The larger engine is a 265-horsepower, 3.2-liter V-6, and it moves the A5 with authority. It doesn't feel particularly responsive, but it's very quick and unruffled as it pushes the A5 to 60 mph in about 6 seconds. It's offered only with all-wheel drive and the six-speed automatic. Edmunds says "the spirited V-6 provides likewise eager response," though elsewhere, they call it "a pretty relaxed piece of work," well-suited to the Cabriolet. In this configuration, the Washington Post applauds the Audi's "silky six-speed automatic transmission" that adds paddle shifting when teamed with the optional S-line package. Comparing the two powertrains, Motor Trend picks the turbo four with all-wheel drive as the "ultimate all-around option."
The 2010 Audi A5/Cabriolet can be expected to get reasonable fuel economy. It's certainly no fuel miser, but neither is it a guzzler. EPA estimates rate the automatic-equipped 2009 A5 at 17 mpg city, 26 highway. Premium fuel is required by Audi.

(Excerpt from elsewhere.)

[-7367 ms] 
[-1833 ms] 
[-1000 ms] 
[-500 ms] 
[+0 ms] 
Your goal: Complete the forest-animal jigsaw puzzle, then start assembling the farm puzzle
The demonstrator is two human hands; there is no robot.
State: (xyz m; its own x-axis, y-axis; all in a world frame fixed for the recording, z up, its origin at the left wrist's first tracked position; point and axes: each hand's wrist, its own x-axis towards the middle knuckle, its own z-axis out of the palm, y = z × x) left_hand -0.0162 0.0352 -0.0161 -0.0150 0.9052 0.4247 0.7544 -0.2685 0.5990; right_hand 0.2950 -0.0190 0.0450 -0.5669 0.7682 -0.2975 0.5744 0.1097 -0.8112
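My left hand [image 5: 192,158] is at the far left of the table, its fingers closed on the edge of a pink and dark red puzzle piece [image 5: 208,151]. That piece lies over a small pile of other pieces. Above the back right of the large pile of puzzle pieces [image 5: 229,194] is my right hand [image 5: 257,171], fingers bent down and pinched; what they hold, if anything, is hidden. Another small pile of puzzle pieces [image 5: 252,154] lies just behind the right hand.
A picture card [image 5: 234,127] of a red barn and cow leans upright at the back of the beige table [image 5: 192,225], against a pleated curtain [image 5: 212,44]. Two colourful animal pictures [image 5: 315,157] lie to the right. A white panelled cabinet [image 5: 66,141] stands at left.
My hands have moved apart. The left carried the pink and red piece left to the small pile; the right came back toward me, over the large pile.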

Hushed, capable engine performance pairs well with the A5's ride and handling. They're tuned more for serenity than taut feel. Steering is light and accurate, though a little slow and without much feedback. The composed ride absorbs most bumps easily, but tackles corners with less enthusiasm. TheCarConnection.com's test car had the base suspension and four-cylinder/CVT combination and still felt nimble enough for most casual drivers. Edmunds approves of the A5's "more relaxed gait," too, noting, "It's less eager to turn in than the coupe and it responds best to smooth, laid back inputs." ConsumerGuide reports, "Steering feel is responsive at higher speeds, but some testers complain that it's too light at low speeds." An S-line option package promises stiffer suspension settings and better handling, and the optional Drive Select feature allows the driver to tune the suspension, steering, and throttle response, which meets with mixed reviews in the 2010 Audi A4 also driven and studied by TheCarConnection.com. Braking is sure-footed and confidence-inspiring, according to various opinions researched for this review.